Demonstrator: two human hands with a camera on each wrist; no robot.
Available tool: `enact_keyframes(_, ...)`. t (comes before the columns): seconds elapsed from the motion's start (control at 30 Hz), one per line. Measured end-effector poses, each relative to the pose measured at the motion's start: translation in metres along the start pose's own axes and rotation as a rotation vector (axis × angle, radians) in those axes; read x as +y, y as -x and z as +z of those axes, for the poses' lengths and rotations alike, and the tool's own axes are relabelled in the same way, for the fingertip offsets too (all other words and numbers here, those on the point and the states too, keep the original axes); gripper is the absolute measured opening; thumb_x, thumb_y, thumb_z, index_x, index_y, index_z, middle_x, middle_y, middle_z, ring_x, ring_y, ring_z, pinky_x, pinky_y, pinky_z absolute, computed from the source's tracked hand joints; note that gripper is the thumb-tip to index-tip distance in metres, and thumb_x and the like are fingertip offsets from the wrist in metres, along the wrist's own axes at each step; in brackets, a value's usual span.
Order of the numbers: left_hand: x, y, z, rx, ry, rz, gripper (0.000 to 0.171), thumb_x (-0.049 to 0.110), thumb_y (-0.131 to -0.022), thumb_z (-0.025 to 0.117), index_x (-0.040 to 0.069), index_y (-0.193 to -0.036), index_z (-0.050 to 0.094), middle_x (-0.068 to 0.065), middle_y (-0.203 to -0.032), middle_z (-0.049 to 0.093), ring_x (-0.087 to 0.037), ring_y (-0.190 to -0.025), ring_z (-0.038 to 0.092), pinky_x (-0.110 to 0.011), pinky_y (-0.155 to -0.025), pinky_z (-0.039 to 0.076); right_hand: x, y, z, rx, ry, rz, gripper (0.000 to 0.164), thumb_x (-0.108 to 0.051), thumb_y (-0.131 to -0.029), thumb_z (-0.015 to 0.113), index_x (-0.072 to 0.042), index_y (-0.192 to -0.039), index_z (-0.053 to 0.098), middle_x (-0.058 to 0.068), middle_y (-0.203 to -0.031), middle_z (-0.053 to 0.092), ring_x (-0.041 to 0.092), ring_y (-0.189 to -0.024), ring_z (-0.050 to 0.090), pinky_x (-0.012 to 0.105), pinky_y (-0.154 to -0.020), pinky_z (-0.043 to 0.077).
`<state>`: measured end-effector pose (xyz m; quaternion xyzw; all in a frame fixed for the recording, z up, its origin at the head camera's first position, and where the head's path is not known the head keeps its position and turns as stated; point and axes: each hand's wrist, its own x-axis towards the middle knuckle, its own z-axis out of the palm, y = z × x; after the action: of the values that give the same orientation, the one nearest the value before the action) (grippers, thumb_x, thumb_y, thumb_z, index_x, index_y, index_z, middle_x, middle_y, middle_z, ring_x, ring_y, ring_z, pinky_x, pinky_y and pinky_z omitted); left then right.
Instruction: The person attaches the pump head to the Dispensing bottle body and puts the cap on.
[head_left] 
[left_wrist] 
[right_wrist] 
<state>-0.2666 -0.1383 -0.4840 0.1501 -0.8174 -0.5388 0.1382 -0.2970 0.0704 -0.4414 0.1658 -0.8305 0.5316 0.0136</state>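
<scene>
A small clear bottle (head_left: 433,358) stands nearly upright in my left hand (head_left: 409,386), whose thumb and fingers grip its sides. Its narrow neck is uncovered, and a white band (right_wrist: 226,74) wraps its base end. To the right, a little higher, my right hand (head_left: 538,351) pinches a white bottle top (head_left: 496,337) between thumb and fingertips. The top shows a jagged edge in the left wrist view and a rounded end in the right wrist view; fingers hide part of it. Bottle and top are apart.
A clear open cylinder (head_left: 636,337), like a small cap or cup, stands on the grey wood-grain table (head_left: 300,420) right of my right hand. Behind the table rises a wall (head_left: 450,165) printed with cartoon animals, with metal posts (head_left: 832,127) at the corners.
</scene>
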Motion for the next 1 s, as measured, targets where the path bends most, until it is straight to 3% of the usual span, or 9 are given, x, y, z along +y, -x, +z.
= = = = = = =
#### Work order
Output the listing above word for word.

#### Exercise solution
Demonstrator: two human hands with a camera on each wrist; no robot.
Available tool: `enact_keyframes(_, ...)`. t (comes before the columns): seconds elapsed from the motion's start (control at 30 Hz), one per line. Measured end-effector poses, each relative to the pose measured at the motion's start: translation in metres along the start pose's own axes and rotation as a rotation vector (axis × angle, radians) in those axes; read x as +y, y as -x and z as +z of those axes, for the poses' lengths and rotations alike, and the tool's own axes are relabelled in the same way, for the fingertip offsets too (all other words and numbers here, those on the point and the states too, keep the original axes); gripper is the absolute measured opening; thumb_x, thumb_y, thumb_z, index_x, index_y, index_z, middle_x, middle_y, middle_z, ring_x, ring_y, ring_z, pinky_x, pinky_y, pinky_z absolute, computed from the source's tracked hand joints; note that gripper is the thumb-tip to index-tip distance in metres, and thumb_x and the like are fingertip offsets from the wrist in metres, along the wrist's own axes at each step; in brackets, a value's usual span.
Order of the numbers: left_hand: x, y, z, rx, ry, rz, gripper (0.000 to 0.171), thumb_x (-0.049 to 0.110), thumb_y (-0.131 to -0.022), thumb_z (-0.025 to 0.117), index_x (-0.040 to 0.069), index_y (-0.193 to -0.036), index_z (-0.050 to 0.094), middle_x (-0.068 to 0.065), middle_y (-0.203 to -0.032), middle_z (-0.049 to 0.093), ring_x (-0.087 to 0.037), ring_y (-0.190 to -0.025), ring_z (-0.038 to 0.092), pinky_x (-0.110 to 0.011), pinky_y (-0.155 to -0.025), pinky_z (-0.039 to 0.076); right_hand: x, y, z, rx, ry, rz, gripper (0.000 to 0.164), thumb_x (-0.108 to 0.051), thumb_y (-0.131 to -0.029), thumb_z (-0.015 to 0.113), index_x (-0.072 to 0.042), index_y (-0.192 to -0.039), index_z (-0.053 to 0.098), middle_x (-0.058 to 0.068), middle_y (-0.203 to -0.031), middle_z (-0.053 to 0.092), ring_x (-0.041 to 0.092), ring_y (-0.189 to -0.024), ring_z (-0.050 to 0.090), pinky_x (-0.012 to 0.105), pinky_y (-0.154 to -0.020), pinky_z (-0.043 to 0.077).
`<state>`: measured end-effector pose (xyz m; quaternion xyzw; all in a frame fixed for the recording, z up, its origin at the head camera's first position, and where the head's path is not known the head keeps its position and turns as stated; point and axes: each hand's wrist, its own x-axis towards the middle knuckle, its own z-axis out of the palm, y = z × x; after the action: of the values that give the same orientation, the one nearest the value before the action) (grippers, thumb_x, thumb_y, thumb_z, index_x, index_y, index_z, middle_x, middle_y, middle_z, ring_x, ring_y, ring_z, pinky_x, pinky_y and pinky_z omitted); left then right.
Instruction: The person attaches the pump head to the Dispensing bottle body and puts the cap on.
[head_left] 
[left_wrist] 
[right_wrist] 
<state>-0.2666 -0.1383 -0.4840 0.1501 -0.8174 -0.5388 0.1382 -0.2970 0.0704 -0.4414 0.1658 -0.8305 0.5316 0.0136</state>
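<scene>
A small clear bottle (head_left: 433,358) stands nearly upright in my left hand (head_left: 409,386), whose thumb and fingers grip its sides. Its narrow neck is uncovered, and a white band (right_wrist: 226,74) wraps its base end. To the right, a little higher, my right hand (head_left: 538,351) pinches a white bottle top (head_left: 496,337) between thumb and fingertips. The top shows a jagged edge in the left wrist view and a rounded end in the right wrist view; fingers hide part of it. Bottle and top are apart.
A clear open cylinder (head_left: 636,337), like a small cap or cup, stands on the grey wood-grain table (head_left: 300,420) right of my right hand. Behind the table rises a wall (head_left: 450,165) printed with cartoon animals, with metal posts (head_left: 832,127) at the corners.
</scene>
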Motion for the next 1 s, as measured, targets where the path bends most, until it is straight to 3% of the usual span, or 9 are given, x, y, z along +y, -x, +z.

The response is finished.